PROMPT -> I would like each line of the data that holds the word "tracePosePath" copied out.
[Opening SOURCE DATA section]
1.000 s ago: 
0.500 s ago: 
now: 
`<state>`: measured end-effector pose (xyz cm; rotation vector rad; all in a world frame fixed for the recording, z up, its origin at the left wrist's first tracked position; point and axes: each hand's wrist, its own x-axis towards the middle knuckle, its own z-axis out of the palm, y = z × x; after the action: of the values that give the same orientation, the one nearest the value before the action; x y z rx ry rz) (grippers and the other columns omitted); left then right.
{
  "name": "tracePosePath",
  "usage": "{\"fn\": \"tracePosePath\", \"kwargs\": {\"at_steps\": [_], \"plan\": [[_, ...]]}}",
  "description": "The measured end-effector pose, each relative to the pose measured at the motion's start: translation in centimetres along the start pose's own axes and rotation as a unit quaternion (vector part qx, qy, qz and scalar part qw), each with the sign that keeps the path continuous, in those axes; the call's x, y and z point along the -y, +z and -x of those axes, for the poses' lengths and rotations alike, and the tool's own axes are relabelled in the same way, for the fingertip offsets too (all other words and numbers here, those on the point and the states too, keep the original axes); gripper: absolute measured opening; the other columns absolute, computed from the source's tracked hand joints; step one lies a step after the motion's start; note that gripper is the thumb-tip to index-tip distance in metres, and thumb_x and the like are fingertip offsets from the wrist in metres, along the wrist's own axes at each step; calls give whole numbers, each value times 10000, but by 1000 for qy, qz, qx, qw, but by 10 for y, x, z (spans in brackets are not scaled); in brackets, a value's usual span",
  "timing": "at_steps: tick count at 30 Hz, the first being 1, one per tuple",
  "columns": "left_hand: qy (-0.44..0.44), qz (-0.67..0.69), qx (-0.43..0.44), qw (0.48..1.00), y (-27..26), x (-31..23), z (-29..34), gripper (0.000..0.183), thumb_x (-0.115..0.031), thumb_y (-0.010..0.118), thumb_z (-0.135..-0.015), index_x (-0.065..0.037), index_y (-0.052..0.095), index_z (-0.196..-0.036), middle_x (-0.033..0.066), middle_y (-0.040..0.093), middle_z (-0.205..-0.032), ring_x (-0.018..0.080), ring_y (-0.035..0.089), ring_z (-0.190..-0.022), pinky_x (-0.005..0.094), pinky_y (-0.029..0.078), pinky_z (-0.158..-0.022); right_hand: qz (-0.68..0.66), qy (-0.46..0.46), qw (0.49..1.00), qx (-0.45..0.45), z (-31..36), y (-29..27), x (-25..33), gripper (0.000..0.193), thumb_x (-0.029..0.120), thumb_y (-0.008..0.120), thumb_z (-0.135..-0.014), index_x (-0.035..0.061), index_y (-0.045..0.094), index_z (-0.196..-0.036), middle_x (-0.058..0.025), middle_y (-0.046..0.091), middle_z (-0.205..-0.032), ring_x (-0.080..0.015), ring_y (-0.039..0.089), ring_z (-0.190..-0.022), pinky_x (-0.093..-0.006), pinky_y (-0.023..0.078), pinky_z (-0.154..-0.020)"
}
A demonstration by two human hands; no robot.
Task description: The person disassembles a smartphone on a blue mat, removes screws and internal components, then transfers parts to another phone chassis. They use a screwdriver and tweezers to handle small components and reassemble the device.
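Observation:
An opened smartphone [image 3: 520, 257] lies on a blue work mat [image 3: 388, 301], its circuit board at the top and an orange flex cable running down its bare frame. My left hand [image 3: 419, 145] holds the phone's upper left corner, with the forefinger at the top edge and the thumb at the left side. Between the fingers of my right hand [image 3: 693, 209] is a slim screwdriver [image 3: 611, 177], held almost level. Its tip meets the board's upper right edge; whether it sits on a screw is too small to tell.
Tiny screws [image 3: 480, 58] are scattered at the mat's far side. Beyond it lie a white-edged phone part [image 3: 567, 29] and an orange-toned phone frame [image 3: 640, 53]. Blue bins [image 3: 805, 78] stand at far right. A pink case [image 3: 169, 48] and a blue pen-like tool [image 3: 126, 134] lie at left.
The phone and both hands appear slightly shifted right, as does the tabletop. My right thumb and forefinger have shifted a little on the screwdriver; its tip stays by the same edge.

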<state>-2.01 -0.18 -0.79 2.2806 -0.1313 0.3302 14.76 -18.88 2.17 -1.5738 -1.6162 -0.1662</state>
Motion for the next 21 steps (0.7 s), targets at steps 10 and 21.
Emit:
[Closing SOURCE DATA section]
SOLUTION FOR THIS PROBLEM ->
  "name": "tracePosePath",
  "usage": "{\"fn\": \"tracePosePath\", \"kwargs\": {\"at_steps\": [_], \"plan\": [[_, ...]]}}",

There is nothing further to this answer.